Task prompt >> Give back all of the data unchanged. Keep every word as it is.

Data block >>

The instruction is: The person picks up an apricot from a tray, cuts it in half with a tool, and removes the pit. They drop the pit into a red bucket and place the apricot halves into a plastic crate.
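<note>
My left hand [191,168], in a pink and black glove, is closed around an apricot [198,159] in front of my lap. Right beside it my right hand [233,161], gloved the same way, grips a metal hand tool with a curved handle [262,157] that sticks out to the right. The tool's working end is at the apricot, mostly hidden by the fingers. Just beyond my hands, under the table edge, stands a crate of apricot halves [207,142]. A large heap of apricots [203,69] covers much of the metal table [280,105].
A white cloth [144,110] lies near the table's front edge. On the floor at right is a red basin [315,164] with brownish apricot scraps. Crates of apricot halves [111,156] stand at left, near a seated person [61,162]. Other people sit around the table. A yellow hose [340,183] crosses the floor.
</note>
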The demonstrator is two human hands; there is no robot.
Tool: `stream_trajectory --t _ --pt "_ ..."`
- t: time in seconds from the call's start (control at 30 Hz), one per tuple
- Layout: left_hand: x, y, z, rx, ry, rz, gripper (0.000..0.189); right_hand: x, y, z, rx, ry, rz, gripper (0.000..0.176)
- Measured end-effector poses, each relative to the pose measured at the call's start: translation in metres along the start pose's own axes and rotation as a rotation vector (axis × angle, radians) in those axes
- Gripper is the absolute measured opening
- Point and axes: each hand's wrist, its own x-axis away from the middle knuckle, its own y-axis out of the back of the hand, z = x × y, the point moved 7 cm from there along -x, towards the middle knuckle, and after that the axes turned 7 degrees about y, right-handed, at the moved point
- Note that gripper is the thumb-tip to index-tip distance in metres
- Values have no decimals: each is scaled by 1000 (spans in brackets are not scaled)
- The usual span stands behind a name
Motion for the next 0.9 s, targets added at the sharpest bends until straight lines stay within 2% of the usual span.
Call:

Result for this task >>
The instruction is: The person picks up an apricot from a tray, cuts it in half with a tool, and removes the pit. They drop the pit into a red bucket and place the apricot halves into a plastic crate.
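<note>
My left hand [191,168], in a pink and black glove, is closed around an apricot [198,159] in front of my lap. Right beside it my right hand [233,161], gloved the same way, grips a metal hand tool with a curved handle [262,157] that sticks out to the right. The tool's working end is at the apricot, mostly hidden by the fingers. Just beyond my hands, under the table edge, stands a crate of apricot halves [207,142]. A large heap of apricots [203,69] covers much of the metal table [280,105].
A white cloth [144,110] lies near the table's front edge. On the floor at right is a red basin [315,164] with brownish apricot scraps. Crates of apricot halves [111,156] stand at left, near a seated person [61,162]. Other people sit around the table. A yellow hose [340,183] crosses the floor.
</note>
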The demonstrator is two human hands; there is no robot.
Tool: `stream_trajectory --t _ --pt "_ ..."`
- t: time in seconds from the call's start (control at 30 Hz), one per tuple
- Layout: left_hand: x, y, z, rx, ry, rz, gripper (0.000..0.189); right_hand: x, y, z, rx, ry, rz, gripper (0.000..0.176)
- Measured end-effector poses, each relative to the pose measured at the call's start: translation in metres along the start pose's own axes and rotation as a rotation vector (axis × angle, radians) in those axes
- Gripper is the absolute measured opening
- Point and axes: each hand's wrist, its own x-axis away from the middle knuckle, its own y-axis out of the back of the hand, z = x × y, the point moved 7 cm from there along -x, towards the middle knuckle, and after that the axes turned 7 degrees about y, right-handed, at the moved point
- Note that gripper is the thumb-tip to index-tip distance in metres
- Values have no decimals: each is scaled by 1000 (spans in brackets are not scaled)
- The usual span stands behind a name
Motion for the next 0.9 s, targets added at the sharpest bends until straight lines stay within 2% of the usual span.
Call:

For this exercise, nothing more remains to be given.